───── Records
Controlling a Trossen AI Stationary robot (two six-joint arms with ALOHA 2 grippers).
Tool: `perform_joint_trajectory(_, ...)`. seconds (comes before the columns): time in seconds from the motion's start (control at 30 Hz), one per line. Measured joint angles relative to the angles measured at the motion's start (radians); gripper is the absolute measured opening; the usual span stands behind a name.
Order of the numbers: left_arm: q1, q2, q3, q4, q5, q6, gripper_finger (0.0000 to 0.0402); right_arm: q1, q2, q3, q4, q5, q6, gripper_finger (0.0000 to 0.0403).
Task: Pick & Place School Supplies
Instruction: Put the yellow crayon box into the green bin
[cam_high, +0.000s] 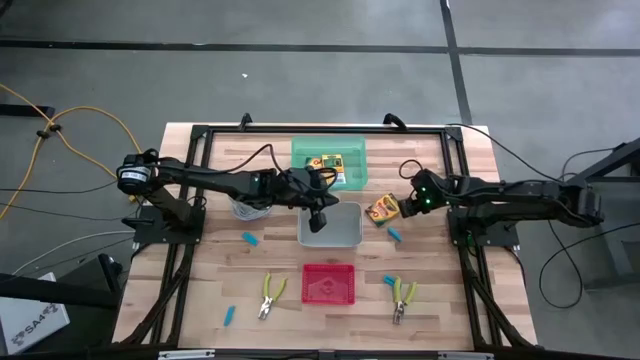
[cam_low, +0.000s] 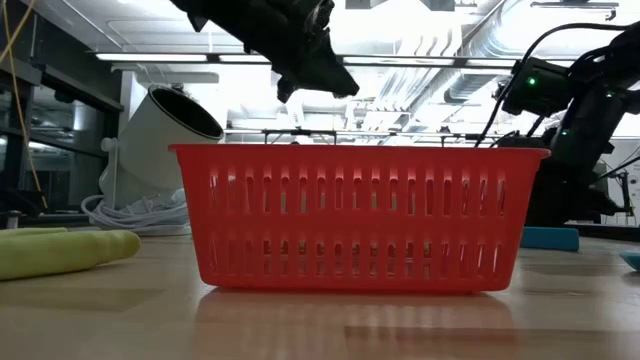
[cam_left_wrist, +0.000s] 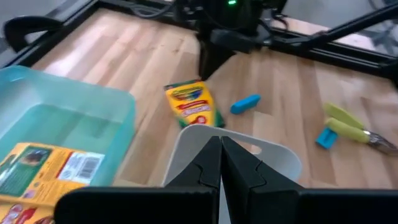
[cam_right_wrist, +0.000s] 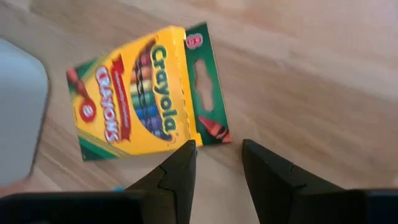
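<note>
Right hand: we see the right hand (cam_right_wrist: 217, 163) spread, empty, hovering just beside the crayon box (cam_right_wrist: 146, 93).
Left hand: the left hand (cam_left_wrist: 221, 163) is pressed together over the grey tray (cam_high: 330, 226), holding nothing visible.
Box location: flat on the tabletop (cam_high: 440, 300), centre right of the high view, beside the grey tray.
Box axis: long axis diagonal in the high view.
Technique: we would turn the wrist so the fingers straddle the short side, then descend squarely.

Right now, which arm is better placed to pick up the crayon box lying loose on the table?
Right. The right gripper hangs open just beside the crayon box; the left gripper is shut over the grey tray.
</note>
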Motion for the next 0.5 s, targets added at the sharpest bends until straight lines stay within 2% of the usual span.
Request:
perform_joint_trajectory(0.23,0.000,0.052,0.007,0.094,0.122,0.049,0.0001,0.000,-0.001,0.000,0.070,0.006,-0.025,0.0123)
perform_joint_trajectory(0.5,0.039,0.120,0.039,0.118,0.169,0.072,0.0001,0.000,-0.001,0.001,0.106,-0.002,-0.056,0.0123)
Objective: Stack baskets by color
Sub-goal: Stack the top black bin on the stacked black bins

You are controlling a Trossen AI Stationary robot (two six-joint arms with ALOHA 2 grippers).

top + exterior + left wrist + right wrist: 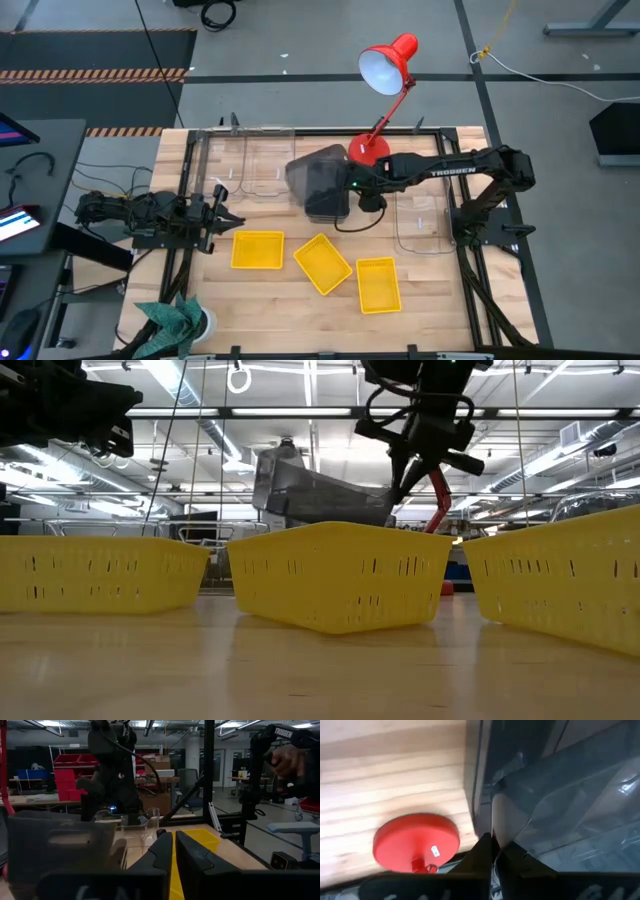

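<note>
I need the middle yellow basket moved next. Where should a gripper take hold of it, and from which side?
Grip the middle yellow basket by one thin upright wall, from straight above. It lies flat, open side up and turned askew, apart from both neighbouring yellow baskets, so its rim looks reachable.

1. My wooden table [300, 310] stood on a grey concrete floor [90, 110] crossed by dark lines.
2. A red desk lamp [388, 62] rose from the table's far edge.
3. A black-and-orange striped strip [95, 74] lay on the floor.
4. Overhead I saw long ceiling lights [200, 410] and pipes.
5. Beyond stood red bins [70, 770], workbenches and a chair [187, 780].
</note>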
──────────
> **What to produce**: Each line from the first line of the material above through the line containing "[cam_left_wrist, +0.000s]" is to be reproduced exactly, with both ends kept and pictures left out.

> **Response to the task**:
Controlling a Trossen AI Stationary robot (two six-joint arms with ALOHA 2 grippers).
Tool: `perform_joint_trajectory(_, ...)`. seconds (comes before the columns): time in seconds from the motion's start (control at 30 Hz), one per line. Measured joint angles relative to the angles measured at the motion's start (radians); gripper is the absolute measured opening; the usual span stands behind a name.
Order of the numbers: left_arm: q1, q2, q3, q4, q5, q6, gripper_finger (0.0000 to 0.0402); right_arm: q1, q2, q3, q4, q5, q6, gripper_finger (0.0000 to 0.0403).
Task: Pick & Place School Supplies
Instruction: Put the yellow crayon box into the green bin
[cam_high, +0.000s] 
[cam_low, +0.000s] 
[cam_left_wrist, +0.000s] 

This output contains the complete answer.